Conry explains how under-served women who do outdoor labor, or live in a "desert in the cities," for example, are strongly impacted.
“Black and Hispanic women who are working in the farms or in the fields...they’ve got heat and air pollution, so they’re particularly vulnerable," she said.
As environments and living conditions across the world, and even the country, vary, the importance of education is stressed.
”We hope [women and families] realize that this is a risk factor for them that they need to engage with," said Bekkar. "And that means asking their [health care providers] ways specifically that they can address it, because these effects vary so widely in terms of time of year, and location geographically.”

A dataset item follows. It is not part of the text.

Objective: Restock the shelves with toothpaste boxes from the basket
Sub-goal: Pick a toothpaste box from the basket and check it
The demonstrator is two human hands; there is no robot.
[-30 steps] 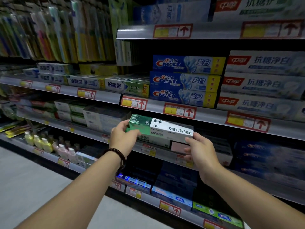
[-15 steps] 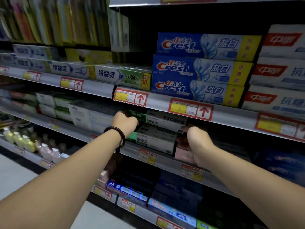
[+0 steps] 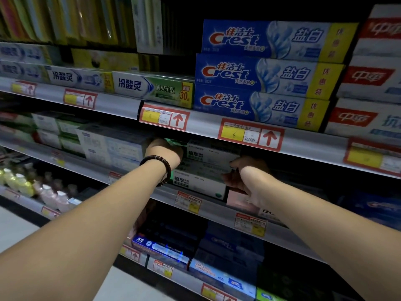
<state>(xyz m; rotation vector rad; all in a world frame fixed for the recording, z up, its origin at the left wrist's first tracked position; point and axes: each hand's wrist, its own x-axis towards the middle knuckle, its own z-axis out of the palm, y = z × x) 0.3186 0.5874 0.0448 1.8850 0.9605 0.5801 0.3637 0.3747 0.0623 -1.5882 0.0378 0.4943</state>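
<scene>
A green-and-white toothpaste box [image 3: 213, 152] lies on top of a stack of like boxes [image 3: 198, 186] deep in the dim middle shelf [image 3: 219, 210]. My left hand [image 3: 163, 152], with a dark bead bracelet on the wrist, holds the box's left end; its fingertips are hidden behind the box. My right hand [image 3: 246, 178] has its fingers curled at the box's right end, thumb against it. The basket is out of view.
Blue Crest boxes [image 3: 264, 72] and red-and-white boxes [image 3: 368, 83] fill the shelf above, whose rail [image 3: 201, 124] overhangs my hands. White boxes [image 3: 112, 146] stand left of the stack, a pink box [image 3: 237, 198] to its right. Small bottles [image 3: 32, 185] and darker boxes sit lower.
The box has gone from in front of the shelf into it, onto the stack. Both hands followed it in, and my view has moved closer.
</scene>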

ACOG finds climate change to be an urgent concern to women's health, as well as a major public health challenge worldwide – something the organization reaffirmed in April 2018.

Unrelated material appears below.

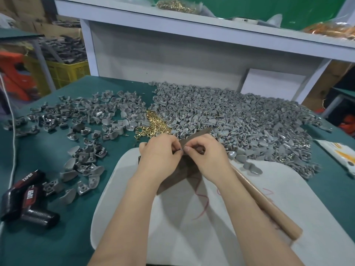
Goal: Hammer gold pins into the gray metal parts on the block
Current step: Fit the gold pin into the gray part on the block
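A dark brown block (198,133) stands on a white pad (192,217) in front of me, mostly covered by my hands. My left hand (159,153) and my right hand (208,153) meet over the block, fingers curled. Their fingertips pinch a small gray part (181,149) between them; it is too small to see whether a pin is in it. A heap of gold pins (155,123) lies just beyond the block. A wooden hammer handle (269,204) lies on the pad under my right forearm, its head hidden.
A big pile of gray metal parts (240,116) fills the green table to the right and behind, with looser parts (82,116) to the left. Black packets (26,198) lie at front left, a printed bag (343,156) at right, and a white shelf (192,22) stands behind.
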Motion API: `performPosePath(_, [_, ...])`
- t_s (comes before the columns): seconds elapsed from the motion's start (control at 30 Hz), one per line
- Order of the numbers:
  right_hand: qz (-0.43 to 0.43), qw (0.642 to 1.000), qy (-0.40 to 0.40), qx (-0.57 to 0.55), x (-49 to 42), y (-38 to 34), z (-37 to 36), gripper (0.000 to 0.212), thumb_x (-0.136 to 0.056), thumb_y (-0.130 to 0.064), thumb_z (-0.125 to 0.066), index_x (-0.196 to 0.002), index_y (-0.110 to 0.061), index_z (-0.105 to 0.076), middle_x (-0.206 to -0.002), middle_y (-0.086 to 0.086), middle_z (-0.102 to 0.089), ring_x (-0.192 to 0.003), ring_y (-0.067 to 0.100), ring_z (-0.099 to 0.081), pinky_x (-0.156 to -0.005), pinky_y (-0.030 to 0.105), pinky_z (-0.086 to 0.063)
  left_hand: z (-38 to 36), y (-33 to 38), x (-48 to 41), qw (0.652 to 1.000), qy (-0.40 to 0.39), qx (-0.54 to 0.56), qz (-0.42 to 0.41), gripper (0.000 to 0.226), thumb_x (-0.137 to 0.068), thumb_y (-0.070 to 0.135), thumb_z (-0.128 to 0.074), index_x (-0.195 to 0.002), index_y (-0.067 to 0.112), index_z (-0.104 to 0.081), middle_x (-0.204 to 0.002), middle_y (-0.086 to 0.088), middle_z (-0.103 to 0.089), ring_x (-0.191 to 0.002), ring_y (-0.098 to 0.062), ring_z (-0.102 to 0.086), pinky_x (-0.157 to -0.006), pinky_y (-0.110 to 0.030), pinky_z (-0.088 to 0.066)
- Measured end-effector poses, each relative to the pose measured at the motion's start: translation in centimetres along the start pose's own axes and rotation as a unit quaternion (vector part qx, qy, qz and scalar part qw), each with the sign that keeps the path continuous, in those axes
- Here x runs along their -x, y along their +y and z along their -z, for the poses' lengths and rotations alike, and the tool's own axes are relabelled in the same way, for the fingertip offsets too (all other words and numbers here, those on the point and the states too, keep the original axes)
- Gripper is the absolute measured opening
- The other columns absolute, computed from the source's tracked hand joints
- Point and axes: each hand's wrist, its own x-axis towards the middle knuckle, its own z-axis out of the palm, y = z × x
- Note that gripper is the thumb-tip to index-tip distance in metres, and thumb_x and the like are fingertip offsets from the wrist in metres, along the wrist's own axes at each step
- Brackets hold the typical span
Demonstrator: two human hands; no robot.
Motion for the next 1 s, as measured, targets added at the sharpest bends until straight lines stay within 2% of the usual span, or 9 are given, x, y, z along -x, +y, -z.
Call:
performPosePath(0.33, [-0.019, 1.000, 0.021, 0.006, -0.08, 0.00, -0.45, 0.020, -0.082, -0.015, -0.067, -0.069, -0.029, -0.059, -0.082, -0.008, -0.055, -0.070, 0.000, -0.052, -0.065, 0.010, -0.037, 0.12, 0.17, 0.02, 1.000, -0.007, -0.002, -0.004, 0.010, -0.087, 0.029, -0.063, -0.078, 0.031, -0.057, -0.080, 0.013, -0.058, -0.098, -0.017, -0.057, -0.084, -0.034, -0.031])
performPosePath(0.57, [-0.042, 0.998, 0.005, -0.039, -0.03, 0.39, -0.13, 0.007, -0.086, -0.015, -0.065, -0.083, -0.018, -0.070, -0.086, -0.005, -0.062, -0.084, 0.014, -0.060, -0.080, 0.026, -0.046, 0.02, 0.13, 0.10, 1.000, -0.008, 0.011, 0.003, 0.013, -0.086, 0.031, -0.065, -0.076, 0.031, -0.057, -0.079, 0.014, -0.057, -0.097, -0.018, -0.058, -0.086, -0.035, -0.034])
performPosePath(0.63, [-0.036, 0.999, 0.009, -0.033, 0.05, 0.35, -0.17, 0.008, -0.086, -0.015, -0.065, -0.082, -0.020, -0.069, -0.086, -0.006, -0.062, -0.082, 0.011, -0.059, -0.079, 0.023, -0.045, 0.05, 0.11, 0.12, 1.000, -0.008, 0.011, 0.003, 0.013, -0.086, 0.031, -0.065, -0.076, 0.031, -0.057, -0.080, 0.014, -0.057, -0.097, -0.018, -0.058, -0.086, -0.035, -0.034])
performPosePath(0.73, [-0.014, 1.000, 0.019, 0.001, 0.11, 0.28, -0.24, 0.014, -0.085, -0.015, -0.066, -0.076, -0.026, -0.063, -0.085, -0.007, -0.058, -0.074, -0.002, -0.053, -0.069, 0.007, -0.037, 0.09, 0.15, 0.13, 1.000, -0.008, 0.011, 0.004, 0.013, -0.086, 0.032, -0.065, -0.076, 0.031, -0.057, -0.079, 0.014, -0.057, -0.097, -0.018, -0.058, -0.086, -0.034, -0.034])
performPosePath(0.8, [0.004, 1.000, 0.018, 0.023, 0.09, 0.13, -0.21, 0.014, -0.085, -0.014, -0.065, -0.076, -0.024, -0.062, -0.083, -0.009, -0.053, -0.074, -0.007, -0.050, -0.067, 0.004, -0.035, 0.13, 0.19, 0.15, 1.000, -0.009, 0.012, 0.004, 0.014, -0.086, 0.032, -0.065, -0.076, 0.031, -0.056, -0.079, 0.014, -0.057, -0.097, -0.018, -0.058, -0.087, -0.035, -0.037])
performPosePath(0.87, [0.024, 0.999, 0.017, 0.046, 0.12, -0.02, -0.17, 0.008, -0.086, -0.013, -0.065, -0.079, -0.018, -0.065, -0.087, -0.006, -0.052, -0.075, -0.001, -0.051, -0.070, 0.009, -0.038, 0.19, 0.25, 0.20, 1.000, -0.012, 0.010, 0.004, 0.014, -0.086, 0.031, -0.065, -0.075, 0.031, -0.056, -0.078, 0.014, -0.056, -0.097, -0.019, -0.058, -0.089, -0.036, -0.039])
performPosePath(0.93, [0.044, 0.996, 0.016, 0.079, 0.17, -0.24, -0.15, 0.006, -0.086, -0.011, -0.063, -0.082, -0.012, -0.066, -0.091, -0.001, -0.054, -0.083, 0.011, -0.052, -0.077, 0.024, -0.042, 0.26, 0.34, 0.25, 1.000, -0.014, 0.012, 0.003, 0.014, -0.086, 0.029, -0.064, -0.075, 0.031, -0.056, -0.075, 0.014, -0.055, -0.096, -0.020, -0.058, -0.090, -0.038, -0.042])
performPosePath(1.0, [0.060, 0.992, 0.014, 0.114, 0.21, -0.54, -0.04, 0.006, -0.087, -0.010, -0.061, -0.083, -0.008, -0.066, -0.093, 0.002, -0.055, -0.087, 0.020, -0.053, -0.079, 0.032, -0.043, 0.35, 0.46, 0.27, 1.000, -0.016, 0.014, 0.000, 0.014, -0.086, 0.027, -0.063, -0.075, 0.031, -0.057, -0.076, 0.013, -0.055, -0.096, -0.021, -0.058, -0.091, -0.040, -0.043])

"Climate change has a disproportionate effect on global women’s health, as it broadens existing gender-based health disparities," ACOG wrote in a position statement.
"We ask that government and public health agencies take steps to ensure the protection of women’s health services and human rights."
And although Conry feels that even more research could be done, she stresses that that doesn't need to halt change.
"We don’t have to wait for all the research to take place to be able to take a strong stance on climate change, on air pollution, on the quality of life," she said. "I think that’s what ACOG stands for – we’re saying, prioritize health and the environment, and we call for reproductive and environmental justice.”
In terms of policy, Conry urges the U.S. to re-join, and be a leader, of the Paris Climate Agreement. She also suggests that more regulations may be necessary – whether that be changing air standards, or improving working conditions.
“Global health should be a guiding light," said Conry, "so when we say that we’ve got a crisis, we need to address it as the global emergency it is."
Bekkar, DeNicola and Conry explain the need for all parties – the medical community, policymakers, and families themselves across the country – to learn more and act, in order to help combat these serious consequences.
“We spend, as obstetricians, so much time counseling pregnant women about all these precautions," said DeNicola. "But there’s only so much [pregnant women] can do, they realistically cannot control the temperature outside or the air pollution that they encounter, and so, beyond the individual actions...the real solutions are system solutions, and primarily those are controlled by policymakers.”
Both DeNicola and Bekkar also believe that they can already see some change, but it's an ongoing process.
“I think it’s a time, right now, in society where we’re being reminded that we’re not just independent, we’re all connected...all of those sort of micro-decisions make a significant impact on the exposures that people face," said Bekkar. "All of these exposures are at the hands of elected officials, so, come November, no one should vote for anybody that doesn’t stand up against the climate crisis and want to do something about it right now."
"As we’ve so vividly been shown around the world in the past couple of months, when you stop burning fossil fuels so much, when traffic drops off and airplanes fly less and things like that – nature rebounds...and that has a direct impact on people's health."